> _Work to complete_
Go through the records and extract every line with the word "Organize".

> _Extracted material_
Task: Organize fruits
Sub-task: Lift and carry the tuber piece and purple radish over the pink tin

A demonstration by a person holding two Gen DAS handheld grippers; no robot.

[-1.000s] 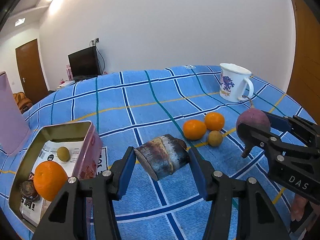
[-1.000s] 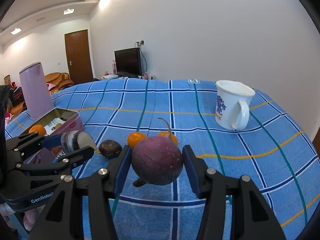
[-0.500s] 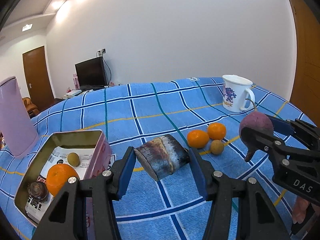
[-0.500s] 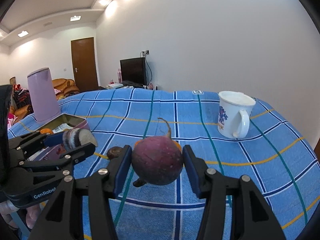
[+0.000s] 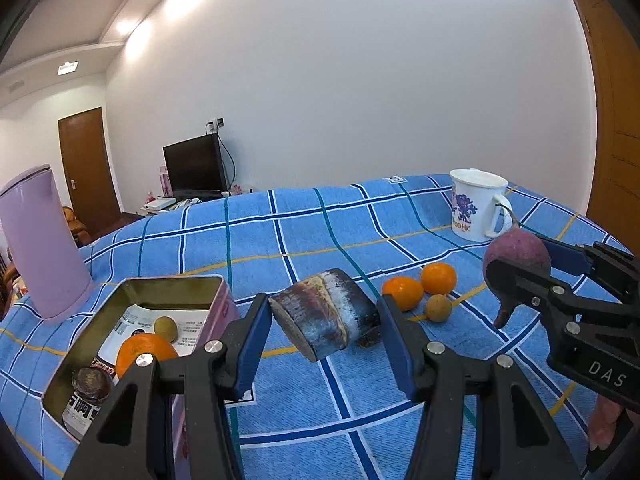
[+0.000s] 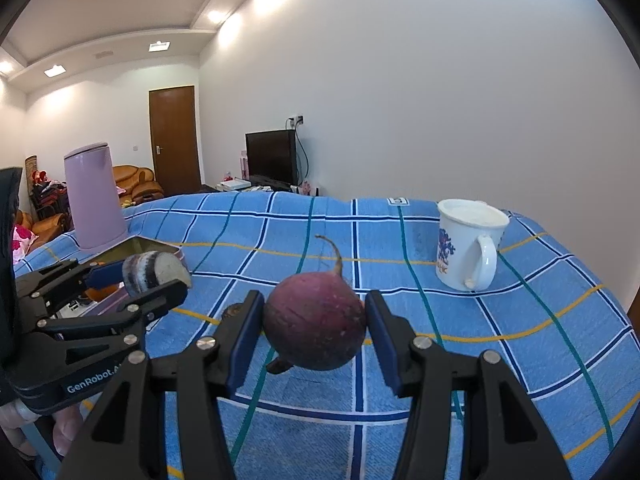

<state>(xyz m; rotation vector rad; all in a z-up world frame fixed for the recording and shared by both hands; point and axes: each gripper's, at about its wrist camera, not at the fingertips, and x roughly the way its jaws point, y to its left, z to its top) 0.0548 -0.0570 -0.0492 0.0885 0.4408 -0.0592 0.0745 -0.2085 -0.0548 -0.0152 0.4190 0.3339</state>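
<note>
The tin (image 5: 132, 304) waits at my left, fruit inside. My left gripper (image 5: 325, 328) clamps the banded stump (image 5: 326, 314) aloft; I'd lower it in gently. My right gripper (image 6: 316, 330) pinches the purple root (image 6: 316, 322), airborne.

Seen from the left wrist, taking the tin (image 5: 224, 292) as landmark: inside it an orange (image 5: 142, 350), a small fruit (image 5: 165, 328) and a jar (image 5: 93, 382). Behind and left, a jug (image 5: 42, 244). To the right, on the cloth (image 5: 256, 240), two oranges (image 5: 402, 293) and a small fruit (image 5: 438, 308). Farther right and behind, a mug (image 5: 476, 204).
</note>
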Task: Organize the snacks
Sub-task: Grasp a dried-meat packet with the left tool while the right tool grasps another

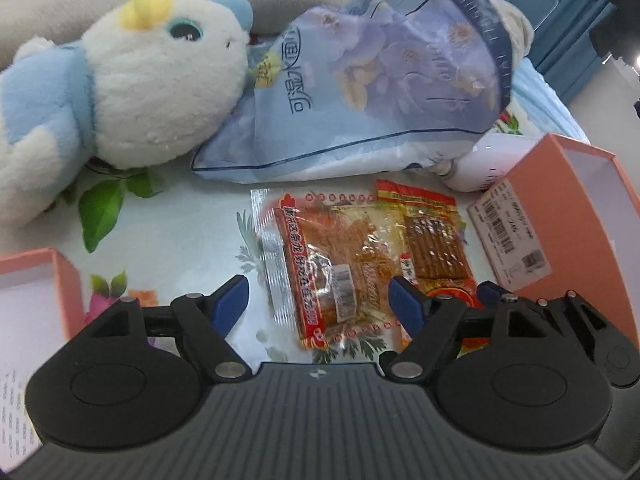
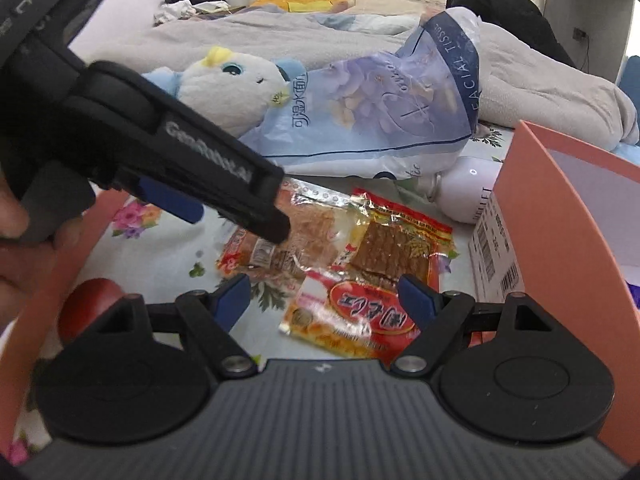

> _Exercise response_
Task: Organize fruits
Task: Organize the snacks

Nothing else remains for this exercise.